No entanto, os insurgentes asseguram que continuam em suas ruas, recuados à espera de que os militares entrem para atacá-los. "Diante dos fortes bombardeios do regime sobre Salah ad-Din, com foguetes que abrem buracos de três metros de diâmetro e destroem muitos prédios, os combatentes se retiraram para o interior em uma manobra tática para criar obstáculos de resistência", disse à Agência Efe o número dois do Exército Livre Sírio (ELS), Malek Kurdi.

O braço direito dos rebeldes acrescentou que o exército utiliza tanques de combate classe T-82 de fabricação russa, contra os quais os lança-granadas tipo RPG do mal armado ELS têm pouca efetividade. Uma ativista da mesma cidade, Wed Al-Hayat, informou à Efe por telefone que o recuo se deve à escassez de munição e de armamento para enfrentar as forças do regime de Bashar al Assad.

"Há poucas brigadas do Exército Livre Sírio (em Salah ad-Din) e os bombardeios são muito intensos", acrescentou Wed, que destacou a presença de um alto número de franco-atiradores na região. Apesar disso, a infantaria evita penetrar por enquanto em Salah ad-Din, "já que sabem que o ELS os fará emboscadas", argumentou Kurdi.

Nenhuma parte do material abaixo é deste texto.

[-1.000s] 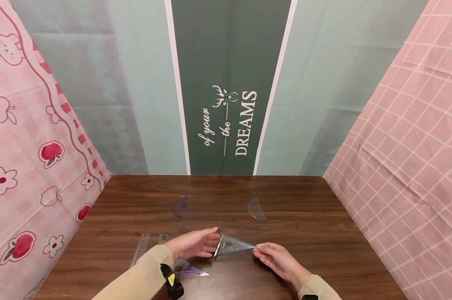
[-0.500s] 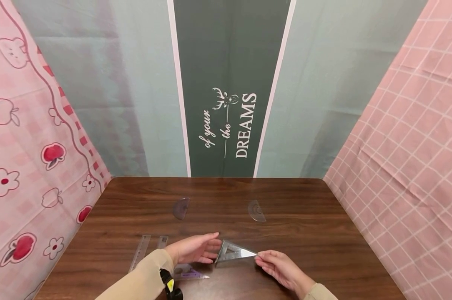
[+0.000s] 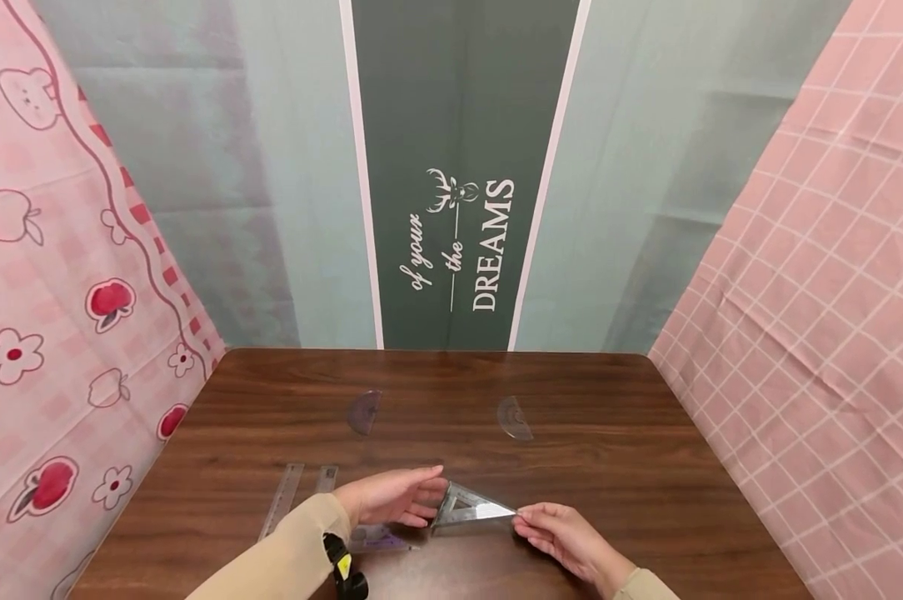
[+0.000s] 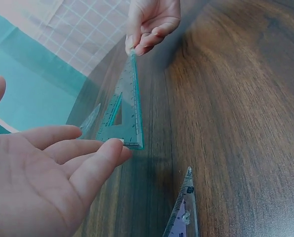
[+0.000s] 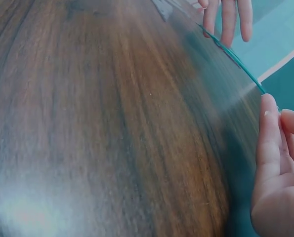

"O ELS faz uma guerra de guerrilhas em Salah ad-Din e está consciente de que, se retirando totalmente do bairro, as forças do regime o ocuparão imediatamente", analisou. O bairro de Salah ad-Din está situado no sudoeste da cidade de Aleppo, e seu controle é fundamental na batalha pela cidade, centro econômico da Síria que nas últimas semanas foi palco de fortes enfrentamentos entre as tropas do regime e os grupos insurgentes.